From Kim KinneyIndiana University Health,  Hi George! We have a severe hemophiliac with an 8BU inhibitor receiving ReFacto. Factor assays are high, but dilutions dilute backward! 367, 238, then 183, then 167 causing a CV flag. We have seen this before, but have never heard an explanation for the “backward” dilution affect. Can you shed light? It does not happen on all treated hemophiliacs…is it the ReFacto? Thanks for the info!

Hi, Kim, and thank you for your question. I’m traveling and don’t have access to my usual references until Monday, and I may not have an answer anyway, so I’m posting this in the hopes that others have seen this effect and have an explanation. Stand by, and lets hope for an answer.

More from George on Tuesday, 10/22/13: Kim, again thank you for your question. I still don’t have a definitive answer, but I recall from experience that the one-stage clot-based factor VIII assay generates an unreliable result for ReFacto, as documented in Cauchie M, Toelen J, Peerlinck K, Jacquemin M. Practical and cost-effective measurement of B-domain deleted and full-length recombinant FVIII in the routine haemostasis laboratory. Haemophilia. 2013 May;19:e133-8. The factor assay generates a result that is about half what is expected from dosage and half-life computations. However, this doesn’t explain the backward results, nor does it explain the role of the inhibitor.
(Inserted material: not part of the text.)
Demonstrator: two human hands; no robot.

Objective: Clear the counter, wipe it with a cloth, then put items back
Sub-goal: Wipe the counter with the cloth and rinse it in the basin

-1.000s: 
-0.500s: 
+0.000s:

Meanwhile, I am curious about why your hematologists choose ReFacto to treat a hemophilic with an inhibitor, given that ReFacto, which is a recombinant B-domain deleted factor VIII concentrate, is likely to bind the inhibitor. Wouldn’t they be inclined to use FEIBA or NovoSeven? Just curious. I hope some of our participants have a more definitive answer, let’s wait and see.

Kim, I contacted Chris Ferrell from University of Washington Medical Center andDave McGlasson from Wilford Hall USAF Medical Center, Lackland AFB, Texas. Both have seen this phenomenon, but neither has a ready explanation, except that it may just reflect the imprecision of the clot-based factor VIII when measuring high levels. Chris has also seen in in chromogenic assays. It does not seem to be specific to ReFacto.

By the way, I’ve been assuming you were describing clot-based assay results, but Chris asks, are these clot-based assay or chromogenic results? She hasn’t seen numbers this high for a clottable factor VIII.